Top of Available data
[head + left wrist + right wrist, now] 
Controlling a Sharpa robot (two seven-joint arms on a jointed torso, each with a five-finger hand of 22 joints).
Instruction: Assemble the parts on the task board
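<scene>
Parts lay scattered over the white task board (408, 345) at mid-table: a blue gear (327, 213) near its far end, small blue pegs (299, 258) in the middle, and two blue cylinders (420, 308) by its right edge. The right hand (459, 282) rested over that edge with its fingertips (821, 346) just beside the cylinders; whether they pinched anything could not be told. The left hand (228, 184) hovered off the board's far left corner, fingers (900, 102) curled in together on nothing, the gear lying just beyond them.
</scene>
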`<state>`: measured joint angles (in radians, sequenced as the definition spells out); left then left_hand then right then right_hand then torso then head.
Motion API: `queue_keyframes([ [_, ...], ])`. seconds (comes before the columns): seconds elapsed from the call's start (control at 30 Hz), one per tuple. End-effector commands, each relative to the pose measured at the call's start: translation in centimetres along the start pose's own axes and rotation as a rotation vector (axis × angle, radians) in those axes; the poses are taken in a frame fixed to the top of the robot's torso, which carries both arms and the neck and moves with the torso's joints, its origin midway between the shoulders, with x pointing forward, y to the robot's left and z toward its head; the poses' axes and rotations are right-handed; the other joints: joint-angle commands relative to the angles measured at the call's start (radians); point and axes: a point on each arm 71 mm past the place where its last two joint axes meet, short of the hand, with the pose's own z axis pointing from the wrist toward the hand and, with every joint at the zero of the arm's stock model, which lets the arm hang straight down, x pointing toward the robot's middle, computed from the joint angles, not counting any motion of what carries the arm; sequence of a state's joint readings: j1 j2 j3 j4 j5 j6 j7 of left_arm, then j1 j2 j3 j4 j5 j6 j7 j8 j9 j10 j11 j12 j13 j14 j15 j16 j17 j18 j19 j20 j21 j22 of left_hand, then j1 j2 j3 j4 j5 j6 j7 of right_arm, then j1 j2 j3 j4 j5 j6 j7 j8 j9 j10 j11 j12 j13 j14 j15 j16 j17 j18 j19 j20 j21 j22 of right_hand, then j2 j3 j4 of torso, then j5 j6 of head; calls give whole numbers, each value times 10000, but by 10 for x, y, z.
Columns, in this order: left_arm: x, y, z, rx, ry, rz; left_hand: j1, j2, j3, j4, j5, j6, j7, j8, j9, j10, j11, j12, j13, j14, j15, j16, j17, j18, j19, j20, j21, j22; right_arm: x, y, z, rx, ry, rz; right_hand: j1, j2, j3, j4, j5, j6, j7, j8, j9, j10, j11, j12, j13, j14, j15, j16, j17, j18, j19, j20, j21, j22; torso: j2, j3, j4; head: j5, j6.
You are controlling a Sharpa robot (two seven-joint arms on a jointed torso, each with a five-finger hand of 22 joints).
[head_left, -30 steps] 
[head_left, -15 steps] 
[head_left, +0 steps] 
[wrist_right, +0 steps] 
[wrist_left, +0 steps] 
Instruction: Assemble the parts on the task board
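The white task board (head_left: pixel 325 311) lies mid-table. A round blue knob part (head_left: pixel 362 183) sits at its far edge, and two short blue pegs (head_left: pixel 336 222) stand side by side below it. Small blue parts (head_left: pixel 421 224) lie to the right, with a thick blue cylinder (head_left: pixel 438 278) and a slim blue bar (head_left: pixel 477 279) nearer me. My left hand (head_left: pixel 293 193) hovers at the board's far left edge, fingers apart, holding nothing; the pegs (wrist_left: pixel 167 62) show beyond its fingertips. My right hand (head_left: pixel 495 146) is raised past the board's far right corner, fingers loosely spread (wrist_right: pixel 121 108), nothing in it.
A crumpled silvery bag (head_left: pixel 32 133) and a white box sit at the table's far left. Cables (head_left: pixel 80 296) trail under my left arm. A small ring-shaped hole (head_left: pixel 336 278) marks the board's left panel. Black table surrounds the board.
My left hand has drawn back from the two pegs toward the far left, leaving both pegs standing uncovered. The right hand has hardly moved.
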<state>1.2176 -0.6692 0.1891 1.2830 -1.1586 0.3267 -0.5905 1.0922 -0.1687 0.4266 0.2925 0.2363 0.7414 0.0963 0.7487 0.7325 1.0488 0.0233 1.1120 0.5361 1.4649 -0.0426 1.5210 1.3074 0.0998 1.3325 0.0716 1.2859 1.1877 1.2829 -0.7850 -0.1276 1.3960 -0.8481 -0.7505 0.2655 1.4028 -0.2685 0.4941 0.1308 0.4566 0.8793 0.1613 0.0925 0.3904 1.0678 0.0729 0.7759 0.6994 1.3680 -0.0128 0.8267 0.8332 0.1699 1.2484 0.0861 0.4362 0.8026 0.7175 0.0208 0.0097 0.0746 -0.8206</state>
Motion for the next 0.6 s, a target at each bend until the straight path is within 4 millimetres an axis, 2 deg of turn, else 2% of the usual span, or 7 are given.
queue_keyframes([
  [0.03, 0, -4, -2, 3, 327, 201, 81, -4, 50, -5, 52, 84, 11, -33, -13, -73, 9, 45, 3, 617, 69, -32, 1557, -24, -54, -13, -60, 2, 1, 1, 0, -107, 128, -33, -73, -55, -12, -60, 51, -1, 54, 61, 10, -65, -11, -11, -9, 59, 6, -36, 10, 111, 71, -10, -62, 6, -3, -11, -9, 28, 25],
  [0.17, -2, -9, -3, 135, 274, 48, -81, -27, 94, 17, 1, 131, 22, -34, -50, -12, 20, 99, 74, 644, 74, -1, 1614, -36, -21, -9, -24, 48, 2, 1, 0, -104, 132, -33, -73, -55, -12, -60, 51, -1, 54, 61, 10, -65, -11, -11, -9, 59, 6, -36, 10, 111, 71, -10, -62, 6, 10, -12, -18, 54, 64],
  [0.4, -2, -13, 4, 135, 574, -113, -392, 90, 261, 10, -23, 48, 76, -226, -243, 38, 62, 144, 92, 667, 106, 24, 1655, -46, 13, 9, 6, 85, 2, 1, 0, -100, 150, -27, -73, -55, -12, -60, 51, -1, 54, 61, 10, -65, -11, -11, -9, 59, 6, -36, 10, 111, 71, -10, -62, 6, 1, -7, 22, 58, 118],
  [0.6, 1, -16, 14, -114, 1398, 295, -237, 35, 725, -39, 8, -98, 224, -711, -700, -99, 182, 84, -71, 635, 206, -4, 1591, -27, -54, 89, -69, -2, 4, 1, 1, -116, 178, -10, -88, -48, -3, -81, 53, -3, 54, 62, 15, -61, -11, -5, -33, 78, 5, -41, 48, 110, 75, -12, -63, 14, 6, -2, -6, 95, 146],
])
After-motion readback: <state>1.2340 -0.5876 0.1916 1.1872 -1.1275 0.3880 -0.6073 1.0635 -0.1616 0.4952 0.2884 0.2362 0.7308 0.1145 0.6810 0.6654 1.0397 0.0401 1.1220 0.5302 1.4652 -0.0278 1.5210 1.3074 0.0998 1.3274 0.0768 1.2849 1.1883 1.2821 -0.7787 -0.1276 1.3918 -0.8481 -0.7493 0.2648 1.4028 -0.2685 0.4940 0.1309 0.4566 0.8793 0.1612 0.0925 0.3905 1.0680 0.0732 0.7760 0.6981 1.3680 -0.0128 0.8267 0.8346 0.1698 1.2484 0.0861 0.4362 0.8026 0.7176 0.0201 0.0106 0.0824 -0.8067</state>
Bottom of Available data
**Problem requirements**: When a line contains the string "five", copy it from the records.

**Reply**:
Controlling a Sharpa robot (two seven-joint arms on a jointed torso, each with a five-finger hand of 22 joints).
You are controlling a Sharpa robot (two seven-joint arms on a jointed torso, each with a five-finger hand of 22 joints).

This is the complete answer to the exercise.